**ASSIGNED TASK:**
Pictures stay out of the copy, and everything else in the data below is repeated exactly.

── DATA

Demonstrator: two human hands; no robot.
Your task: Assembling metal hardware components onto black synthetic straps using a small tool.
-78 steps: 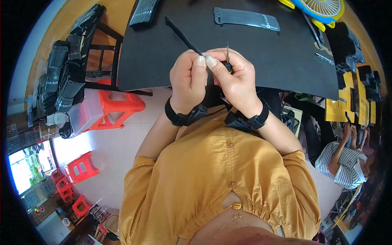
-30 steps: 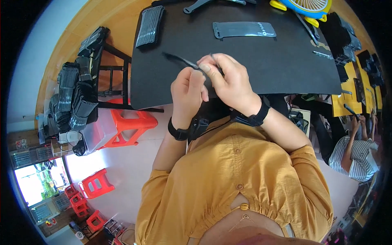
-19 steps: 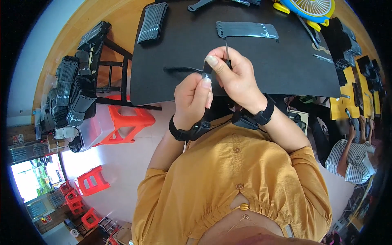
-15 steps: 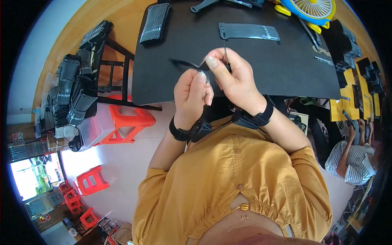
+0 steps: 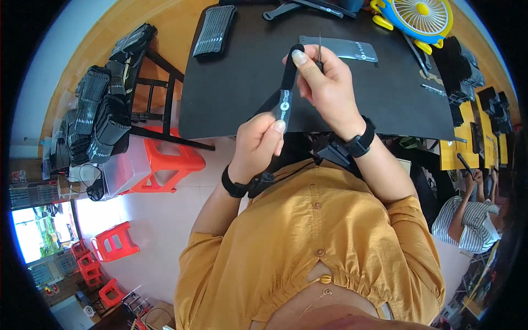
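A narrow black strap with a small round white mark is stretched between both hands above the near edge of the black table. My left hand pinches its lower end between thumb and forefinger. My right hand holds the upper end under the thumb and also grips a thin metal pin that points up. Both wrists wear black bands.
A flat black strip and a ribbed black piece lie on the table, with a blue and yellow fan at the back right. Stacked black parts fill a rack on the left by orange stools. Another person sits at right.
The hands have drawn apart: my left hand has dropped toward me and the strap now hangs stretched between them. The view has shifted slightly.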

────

**COMPLETED EXERCISE:**
Demonstrator: two human hands; no robot.
Your task: Assembling metal hardware components onto black synthetic straps using a small tool.
-78 steps: 
-30 steps: 
-19 steps: 
-15 steps: 
+0 steps: 
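A narrow black strap with a small round white mark is stretched between both hands above the near edge of the black table. My left hand pinches its lower end between thumb and forefinger. My right hand holds the upper end under the thumb and also grips a thin metal pin that points up. Both wrists wear black bands.
A flat black strip and a ribbed black piece lie on the table, with a blue and yellow fan at the back right. Stacked black parts fill a rack on the left by orange stools. Another person sits at right.
The hands have drawn apart: my left hand has dropped toward me and the strap now hangs stretched between them. The view has shifted slightly.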

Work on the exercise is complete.